__WHAT THE TASK REQUIRES__. One part of the entries below is wanted: the lines from the one containing "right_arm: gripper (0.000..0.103" through the one containing "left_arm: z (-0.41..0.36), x". Write those out exactly and nothing else.

__GIVEN DATA__.
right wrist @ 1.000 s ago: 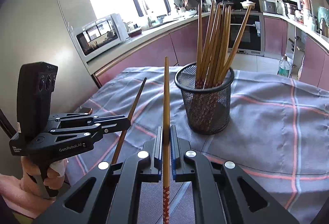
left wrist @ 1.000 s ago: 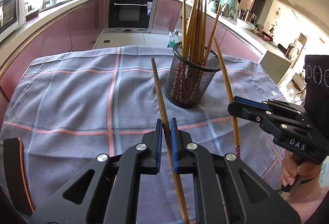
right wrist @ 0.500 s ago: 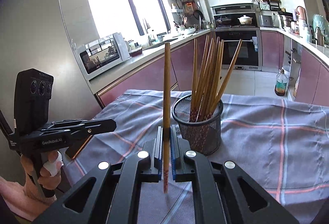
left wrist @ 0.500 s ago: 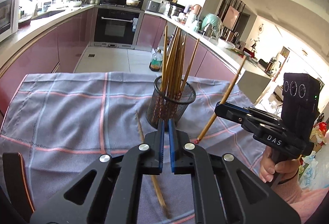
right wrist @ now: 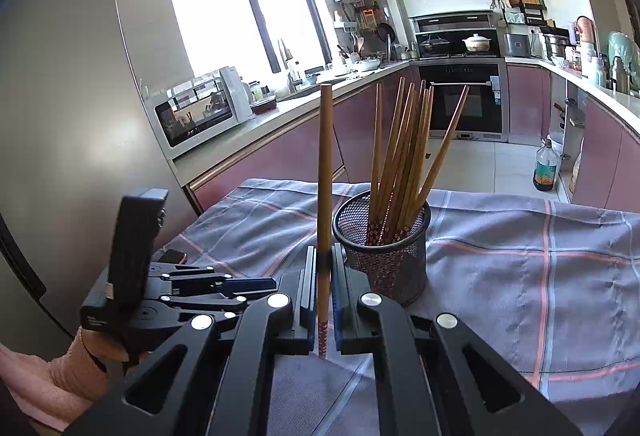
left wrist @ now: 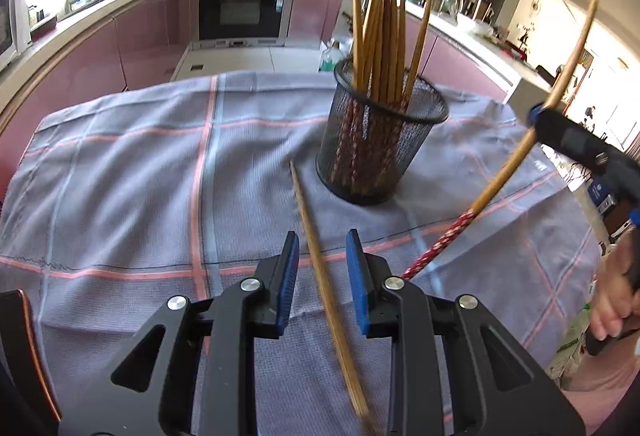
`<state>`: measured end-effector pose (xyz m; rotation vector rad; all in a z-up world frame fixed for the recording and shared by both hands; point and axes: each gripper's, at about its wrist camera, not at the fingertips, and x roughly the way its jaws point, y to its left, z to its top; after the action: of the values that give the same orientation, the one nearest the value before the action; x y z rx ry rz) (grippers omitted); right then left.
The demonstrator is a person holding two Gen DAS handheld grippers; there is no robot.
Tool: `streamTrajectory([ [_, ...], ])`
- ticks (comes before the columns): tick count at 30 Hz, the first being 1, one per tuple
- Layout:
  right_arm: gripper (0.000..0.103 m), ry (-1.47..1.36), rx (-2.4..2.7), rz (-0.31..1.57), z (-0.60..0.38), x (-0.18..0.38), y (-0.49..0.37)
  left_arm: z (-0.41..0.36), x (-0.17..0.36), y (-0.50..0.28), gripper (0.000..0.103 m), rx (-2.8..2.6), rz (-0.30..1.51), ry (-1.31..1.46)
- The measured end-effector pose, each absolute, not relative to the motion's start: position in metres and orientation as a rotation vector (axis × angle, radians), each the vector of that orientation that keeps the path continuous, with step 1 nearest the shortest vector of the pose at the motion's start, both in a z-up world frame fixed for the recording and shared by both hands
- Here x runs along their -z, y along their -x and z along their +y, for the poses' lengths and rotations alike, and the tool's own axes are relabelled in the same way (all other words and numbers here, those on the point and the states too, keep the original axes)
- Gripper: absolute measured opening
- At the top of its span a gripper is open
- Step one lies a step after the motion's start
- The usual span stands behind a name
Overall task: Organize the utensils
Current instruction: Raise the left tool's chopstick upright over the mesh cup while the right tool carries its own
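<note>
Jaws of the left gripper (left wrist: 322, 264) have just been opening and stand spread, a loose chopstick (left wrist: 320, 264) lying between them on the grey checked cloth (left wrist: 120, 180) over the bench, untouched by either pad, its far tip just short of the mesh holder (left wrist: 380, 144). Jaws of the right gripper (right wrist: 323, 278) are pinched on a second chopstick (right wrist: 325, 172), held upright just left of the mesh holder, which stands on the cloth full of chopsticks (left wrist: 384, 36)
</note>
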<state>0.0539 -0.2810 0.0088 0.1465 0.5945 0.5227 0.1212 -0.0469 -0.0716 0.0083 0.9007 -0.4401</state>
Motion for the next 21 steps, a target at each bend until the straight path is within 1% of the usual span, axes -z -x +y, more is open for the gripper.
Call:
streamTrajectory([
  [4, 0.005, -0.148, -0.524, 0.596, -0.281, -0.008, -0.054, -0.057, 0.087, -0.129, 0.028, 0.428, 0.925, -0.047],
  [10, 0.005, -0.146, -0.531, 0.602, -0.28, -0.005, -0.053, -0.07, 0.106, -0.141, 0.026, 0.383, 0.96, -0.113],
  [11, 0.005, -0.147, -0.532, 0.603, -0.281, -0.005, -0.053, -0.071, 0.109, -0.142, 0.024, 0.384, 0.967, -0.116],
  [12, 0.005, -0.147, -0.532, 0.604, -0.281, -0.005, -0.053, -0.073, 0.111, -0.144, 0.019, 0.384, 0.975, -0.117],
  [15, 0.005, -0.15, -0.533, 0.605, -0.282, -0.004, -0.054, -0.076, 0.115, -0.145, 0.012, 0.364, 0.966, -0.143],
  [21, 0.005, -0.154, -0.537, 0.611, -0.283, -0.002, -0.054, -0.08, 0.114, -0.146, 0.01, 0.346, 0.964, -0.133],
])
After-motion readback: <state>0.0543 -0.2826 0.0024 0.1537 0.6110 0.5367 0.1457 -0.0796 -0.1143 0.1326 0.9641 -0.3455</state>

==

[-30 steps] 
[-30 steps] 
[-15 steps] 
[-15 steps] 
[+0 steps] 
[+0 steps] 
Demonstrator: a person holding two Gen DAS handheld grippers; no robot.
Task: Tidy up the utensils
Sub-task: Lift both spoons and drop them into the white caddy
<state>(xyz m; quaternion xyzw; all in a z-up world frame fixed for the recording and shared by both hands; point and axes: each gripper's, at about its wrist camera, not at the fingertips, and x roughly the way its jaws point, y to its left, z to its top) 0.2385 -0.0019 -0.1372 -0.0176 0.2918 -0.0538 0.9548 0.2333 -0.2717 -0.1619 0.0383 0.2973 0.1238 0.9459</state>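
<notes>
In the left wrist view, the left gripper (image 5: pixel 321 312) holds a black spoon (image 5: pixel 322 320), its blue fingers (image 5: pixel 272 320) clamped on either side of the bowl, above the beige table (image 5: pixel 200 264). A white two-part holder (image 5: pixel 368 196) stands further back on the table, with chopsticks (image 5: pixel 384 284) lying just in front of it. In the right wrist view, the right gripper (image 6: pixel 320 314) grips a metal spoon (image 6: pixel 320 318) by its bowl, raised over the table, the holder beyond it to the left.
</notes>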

__REPLY TO THE TASK__.
  right_arm: gripper (0.000..0.103 m), ry (-1.47..1.36), rx (-2.4..2.7), rz (-0.31..1.57), z (-0.60..0.38), x (-0.18..0.38), y (-0.49..0.37)
  left_arm: z (-0.41..0.36), x (-0.17..0.36), y (-0.50..0.28), gripper (0.000..0.103 m), rx (-2.8..2.6), rz (-0.30..1.51), ry (-1.31..1.46)

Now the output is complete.